Extracted records:
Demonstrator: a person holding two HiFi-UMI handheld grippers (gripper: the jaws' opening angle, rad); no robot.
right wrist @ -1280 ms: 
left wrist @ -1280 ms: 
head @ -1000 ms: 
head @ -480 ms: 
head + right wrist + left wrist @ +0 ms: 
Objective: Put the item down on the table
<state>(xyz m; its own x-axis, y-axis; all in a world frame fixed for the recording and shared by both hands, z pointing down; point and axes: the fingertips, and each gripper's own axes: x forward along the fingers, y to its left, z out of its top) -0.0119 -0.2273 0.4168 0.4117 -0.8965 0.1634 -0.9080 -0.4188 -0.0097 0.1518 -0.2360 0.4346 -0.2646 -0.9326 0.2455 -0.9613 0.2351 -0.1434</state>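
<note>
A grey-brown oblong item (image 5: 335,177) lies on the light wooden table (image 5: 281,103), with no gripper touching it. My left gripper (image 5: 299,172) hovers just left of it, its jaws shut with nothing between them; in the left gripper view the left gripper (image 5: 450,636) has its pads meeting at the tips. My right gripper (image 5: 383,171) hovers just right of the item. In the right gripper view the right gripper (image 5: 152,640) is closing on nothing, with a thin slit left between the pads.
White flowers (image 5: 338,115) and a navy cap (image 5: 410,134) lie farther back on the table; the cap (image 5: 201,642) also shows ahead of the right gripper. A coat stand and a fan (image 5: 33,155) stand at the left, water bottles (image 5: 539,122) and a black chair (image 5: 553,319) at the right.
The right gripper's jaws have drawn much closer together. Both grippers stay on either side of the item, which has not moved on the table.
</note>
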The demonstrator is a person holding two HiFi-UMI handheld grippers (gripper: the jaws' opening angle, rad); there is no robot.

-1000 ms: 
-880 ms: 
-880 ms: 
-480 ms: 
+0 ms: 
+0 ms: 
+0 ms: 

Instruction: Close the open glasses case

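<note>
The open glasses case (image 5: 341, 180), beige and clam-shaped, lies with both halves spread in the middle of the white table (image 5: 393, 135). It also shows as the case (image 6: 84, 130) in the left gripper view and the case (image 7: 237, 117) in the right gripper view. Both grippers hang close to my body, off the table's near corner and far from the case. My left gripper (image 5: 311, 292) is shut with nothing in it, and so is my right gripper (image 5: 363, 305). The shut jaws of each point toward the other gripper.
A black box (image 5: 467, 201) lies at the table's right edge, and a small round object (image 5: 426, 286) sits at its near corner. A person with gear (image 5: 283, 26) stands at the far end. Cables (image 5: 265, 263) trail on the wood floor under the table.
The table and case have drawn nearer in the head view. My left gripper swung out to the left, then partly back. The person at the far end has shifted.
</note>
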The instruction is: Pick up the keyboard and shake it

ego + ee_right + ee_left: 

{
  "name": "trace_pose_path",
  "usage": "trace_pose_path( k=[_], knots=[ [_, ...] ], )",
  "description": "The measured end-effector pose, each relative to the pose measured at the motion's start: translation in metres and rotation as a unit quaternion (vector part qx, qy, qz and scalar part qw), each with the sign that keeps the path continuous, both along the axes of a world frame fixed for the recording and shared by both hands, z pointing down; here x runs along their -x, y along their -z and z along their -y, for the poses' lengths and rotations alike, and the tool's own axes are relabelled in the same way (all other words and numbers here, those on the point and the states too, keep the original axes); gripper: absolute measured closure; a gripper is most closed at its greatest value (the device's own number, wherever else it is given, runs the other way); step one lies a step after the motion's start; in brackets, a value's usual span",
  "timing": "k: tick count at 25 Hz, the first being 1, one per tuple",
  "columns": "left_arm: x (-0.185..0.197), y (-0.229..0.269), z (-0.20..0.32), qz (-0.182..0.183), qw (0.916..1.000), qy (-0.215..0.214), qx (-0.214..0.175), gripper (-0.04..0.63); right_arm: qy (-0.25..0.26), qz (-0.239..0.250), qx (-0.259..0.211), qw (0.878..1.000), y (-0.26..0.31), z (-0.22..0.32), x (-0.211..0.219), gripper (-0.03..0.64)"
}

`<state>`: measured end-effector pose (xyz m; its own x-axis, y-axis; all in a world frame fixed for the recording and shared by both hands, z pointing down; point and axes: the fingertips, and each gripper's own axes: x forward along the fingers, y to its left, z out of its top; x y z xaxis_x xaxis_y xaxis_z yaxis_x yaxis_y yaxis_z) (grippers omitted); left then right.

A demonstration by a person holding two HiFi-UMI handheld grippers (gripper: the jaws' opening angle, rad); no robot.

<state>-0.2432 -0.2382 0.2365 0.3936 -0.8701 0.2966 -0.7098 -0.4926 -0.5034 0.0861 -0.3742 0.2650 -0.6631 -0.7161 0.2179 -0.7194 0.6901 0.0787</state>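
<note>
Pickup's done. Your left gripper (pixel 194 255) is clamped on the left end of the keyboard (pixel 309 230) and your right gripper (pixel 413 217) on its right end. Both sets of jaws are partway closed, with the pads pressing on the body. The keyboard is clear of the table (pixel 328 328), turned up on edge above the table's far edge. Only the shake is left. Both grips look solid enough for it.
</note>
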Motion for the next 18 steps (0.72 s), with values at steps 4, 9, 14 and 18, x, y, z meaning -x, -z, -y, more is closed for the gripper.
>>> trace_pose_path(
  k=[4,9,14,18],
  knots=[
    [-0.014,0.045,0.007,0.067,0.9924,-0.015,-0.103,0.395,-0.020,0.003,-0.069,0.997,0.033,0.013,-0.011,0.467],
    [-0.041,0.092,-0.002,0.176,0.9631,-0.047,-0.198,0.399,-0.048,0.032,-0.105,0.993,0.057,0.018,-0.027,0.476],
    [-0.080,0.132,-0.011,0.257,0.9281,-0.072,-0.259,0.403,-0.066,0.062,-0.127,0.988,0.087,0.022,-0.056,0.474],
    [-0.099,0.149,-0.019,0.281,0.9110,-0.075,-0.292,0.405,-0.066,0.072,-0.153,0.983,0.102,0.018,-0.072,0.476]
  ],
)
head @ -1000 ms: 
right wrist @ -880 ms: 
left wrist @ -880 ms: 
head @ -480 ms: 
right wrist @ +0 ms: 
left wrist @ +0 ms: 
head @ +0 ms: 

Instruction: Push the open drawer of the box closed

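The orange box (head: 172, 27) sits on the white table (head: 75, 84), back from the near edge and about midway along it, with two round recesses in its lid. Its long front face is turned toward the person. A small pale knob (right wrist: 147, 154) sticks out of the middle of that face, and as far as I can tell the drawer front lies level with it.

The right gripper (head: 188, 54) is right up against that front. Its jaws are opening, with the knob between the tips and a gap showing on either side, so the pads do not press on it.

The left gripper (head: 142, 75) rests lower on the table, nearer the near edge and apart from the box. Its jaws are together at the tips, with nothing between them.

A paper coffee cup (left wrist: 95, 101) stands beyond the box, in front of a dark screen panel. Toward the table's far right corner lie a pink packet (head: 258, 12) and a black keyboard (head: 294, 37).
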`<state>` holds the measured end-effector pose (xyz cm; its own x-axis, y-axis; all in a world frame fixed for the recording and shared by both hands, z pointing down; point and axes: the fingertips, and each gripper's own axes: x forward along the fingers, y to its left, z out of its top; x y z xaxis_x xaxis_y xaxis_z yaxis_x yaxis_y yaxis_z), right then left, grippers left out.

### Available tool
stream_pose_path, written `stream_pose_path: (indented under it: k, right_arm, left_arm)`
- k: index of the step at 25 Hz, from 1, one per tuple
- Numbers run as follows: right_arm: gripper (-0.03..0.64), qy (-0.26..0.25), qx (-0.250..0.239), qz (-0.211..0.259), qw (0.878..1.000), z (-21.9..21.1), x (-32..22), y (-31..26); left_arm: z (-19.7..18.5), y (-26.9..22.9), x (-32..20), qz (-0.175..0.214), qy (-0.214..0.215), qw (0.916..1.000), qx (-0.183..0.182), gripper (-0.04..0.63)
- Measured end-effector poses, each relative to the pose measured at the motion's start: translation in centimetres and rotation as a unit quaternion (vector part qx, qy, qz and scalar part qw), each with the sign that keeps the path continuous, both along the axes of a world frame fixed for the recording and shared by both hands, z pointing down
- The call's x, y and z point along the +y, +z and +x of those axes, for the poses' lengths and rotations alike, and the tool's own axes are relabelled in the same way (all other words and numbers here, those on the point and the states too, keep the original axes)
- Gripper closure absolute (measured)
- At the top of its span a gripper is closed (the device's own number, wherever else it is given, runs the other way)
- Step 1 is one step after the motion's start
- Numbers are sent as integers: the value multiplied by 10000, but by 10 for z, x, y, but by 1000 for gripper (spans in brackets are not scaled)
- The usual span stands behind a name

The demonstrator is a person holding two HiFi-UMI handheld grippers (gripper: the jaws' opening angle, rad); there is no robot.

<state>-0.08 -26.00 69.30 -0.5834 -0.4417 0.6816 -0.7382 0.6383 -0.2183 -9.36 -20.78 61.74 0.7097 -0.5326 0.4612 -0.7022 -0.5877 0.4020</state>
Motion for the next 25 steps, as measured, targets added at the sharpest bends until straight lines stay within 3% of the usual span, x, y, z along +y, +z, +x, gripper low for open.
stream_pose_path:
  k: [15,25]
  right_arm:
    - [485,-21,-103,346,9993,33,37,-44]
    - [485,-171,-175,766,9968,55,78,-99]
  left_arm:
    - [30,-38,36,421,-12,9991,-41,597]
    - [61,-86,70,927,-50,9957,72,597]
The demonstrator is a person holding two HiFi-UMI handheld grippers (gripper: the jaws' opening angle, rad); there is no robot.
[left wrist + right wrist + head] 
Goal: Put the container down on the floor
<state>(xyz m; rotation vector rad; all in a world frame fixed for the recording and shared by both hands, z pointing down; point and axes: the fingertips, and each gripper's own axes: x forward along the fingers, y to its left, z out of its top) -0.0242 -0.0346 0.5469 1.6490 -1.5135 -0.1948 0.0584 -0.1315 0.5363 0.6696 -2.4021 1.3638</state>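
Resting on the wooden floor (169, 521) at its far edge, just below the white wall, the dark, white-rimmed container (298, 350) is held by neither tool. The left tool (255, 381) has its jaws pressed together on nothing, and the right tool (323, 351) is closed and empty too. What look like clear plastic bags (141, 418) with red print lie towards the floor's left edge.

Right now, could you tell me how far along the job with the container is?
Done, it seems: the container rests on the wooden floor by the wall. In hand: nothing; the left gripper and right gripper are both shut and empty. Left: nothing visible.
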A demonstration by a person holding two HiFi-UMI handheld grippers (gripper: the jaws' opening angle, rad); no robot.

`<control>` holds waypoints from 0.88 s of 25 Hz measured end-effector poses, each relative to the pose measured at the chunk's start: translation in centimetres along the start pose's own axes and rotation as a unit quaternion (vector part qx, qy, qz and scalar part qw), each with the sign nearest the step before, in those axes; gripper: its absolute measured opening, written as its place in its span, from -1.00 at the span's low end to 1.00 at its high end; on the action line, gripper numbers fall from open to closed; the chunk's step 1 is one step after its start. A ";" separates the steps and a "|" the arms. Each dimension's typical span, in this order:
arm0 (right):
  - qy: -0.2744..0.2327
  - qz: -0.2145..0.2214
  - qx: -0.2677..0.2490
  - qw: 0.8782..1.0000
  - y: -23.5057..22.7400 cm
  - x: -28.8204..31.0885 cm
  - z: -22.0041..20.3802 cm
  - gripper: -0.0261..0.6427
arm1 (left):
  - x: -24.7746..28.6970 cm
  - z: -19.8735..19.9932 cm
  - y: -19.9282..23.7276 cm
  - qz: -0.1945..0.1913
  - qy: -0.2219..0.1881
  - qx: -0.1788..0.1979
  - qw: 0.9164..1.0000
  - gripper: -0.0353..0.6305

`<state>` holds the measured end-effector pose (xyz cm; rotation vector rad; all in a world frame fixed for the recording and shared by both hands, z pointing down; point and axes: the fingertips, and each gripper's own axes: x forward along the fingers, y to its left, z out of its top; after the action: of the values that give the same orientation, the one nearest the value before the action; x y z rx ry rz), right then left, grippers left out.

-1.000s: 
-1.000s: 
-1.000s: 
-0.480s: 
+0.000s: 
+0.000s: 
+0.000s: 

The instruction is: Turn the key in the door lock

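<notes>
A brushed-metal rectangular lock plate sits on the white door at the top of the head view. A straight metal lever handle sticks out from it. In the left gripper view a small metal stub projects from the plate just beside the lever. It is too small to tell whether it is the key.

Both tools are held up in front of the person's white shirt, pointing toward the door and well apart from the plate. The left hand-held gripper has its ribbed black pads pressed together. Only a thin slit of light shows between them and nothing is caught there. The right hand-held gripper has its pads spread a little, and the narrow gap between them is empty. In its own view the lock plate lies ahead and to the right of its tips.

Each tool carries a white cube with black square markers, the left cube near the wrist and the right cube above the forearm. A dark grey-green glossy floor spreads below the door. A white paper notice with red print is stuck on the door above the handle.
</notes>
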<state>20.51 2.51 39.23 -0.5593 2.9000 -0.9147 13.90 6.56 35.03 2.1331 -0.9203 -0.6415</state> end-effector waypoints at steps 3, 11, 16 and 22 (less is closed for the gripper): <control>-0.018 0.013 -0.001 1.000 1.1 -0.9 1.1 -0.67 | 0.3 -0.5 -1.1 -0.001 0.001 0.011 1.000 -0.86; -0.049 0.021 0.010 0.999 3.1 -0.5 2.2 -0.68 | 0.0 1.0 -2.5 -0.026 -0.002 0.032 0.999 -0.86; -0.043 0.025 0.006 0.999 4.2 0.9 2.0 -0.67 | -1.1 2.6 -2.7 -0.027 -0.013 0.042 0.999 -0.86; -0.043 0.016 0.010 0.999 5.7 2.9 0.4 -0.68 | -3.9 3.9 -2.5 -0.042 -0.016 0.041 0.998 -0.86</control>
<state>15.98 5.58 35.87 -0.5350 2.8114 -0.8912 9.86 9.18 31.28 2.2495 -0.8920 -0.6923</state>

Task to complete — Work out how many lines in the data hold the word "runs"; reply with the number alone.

Solution — 2